→ **Your instructions**: Starting at the first line of the entries below, output every line exactly, up to and including the line with "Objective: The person".
─── Source data
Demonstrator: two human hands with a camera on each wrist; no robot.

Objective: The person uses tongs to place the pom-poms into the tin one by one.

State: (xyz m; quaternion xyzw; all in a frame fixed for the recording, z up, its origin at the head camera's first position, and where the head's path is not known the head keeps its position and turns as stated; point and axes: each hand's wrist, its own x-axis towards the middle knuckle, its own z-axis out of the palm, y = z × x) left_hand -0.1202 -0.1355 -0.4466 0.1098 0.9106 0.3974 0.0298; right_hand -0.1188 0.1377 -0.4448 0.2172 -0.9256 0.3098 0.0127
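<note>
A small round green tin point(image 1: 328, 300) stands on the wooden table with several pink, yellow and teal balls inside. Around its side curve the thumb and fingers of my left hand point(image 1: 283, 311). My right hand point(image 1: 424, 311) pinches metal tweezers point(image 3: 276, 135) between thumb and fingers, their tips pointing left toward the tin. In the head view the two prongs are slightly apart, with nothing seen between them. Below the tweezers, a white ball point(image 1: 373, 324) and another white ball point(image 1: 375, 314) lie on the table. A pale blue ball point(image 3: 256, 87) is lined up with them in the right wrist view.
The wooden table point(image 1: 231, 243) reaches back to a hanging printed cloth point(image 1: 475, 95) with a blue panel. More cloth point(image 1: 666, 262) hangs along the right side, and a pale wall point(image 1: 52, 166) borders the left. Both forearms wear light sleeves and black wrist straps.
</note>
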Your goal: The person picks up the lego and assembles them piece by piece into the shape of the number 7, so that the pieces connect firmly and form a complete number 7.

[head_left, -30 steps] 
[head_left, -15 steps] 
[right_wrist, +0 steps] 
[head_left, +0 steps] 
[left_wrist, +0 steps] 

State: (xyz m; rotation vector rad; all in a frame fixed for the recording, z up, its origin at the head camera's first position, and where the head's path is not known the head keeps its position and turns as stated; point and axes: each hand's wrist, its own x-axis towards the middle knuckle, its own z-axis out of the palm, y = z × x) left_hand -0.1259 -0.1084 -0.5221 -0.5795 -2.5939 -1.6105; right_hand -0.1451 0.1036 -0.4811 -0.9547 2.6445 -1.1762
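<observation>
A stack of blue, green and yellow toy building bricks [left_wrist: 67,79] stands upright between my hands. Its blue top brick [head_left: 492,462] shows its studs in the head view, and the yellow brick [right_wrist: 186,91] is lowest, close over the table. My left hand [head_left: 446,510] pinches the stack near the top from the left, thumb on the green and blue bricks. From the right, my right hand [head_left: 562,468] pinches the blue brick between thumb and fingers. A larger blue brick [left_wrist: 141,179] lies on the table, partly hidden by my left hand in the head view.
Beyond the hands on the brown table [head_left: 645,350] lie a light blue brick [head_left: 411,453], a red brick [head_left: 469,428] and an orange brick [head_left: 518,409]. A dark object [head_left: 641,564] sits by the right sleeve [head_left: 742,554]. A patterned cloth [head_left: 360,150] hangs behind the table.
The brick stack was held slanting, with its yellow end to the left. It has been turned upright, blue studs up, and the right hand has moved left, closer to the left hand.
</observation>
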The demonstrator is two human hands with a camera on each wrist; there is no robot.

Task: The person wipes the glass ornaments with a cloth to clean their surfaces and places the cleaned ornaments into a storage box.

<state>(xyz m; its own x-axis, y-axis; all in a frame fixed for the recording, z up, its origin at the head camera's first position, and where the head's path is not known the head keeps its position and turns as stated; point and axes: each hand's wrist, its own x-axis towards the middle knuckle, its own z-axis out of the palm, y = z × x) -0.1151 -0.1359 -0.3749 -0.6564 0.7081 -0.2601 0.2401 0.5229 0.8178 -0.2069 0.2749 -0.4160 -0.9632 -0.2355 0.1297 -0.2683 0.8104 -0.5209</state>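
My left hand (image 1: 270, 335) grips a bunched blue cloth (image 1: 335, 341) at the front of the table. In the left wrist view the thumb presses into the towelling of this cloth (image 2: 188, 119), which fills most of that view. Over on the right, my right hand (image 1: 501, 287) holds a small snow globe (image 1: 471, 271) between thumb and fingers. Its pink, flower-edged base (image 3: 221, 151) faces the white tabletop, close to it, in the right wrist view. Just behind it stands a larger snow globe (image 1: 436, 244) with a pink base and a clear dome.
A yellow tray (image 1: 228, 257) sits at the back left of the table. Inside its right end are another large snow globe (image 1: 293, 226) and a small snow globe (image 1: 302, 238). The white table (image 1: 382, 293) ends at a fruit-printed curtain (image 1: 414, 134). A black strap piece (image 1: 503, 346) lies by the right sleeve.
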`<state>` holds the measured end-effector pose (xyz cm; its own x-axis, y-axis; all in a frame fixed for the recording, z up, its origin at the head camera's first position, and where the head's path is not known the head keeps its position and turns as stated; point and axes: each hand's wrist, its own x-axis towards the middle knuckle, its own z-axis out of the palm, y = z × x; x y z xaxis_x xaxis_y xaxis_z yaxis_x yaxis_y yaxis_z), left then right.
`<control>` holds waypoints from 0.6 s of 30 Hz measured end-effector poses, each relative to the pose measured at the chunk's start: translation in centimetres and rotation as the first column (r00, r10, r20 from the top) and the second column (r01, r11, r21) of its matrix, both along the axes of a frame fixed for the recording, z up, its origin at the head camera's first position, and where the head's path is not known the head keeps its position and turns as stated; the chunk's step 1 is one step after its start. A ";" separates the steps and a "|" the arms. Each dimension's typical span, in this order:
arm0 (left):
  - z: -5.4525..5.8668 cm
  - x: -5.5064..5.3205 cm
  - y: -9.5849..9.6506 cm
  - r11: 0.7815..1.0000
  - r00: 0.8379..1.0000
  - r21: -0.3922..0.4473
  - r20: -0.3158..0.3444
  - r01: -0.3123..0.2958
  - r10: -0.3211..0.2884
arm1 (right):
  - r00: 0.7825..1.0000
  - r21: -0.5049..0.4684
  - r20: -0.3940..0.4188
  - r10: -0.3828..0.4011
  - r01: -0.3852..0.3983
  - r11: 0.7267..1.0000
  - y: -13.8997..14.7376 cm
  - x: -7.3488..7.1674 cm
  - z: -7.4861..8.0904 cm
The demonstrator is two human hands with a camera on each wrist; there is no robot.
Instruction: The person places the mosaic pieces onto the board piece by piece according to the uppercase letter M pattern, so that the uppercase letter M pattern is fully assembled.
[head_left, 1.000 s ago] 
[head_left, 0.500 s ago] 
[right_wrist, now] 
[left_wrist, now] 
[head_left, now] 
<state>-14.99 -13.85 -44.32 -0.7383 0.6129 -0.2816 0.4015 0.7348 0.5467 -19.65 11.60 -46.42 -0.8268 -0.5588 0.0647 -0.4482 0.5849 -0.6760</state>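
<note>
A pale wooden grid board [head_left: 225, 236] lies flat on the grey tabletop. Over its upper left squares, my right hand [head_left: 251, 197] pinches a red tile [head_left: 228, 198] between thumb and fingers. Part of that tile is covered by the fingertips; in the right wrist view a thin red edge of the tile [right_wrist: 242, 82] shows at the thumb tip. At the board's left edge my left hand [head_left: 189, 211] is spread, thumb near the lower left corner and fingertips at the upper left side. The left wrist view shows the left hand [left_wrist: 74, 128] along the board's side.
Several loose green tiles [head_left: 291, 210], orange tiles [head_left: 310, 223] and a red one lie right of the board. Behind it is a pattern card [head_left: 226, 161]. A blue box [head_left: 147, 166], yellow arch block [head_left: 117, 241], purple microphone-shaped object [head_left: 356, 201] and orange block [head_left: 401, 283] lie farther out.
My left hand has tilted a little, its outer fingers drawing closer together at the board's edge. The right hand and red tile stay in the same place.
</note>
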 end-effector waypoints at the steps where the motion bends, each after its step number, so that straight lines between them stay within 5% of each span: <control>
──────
→ **Result of this task**:
Demonstrator: two human hands with a camera on each wrist; no robot.

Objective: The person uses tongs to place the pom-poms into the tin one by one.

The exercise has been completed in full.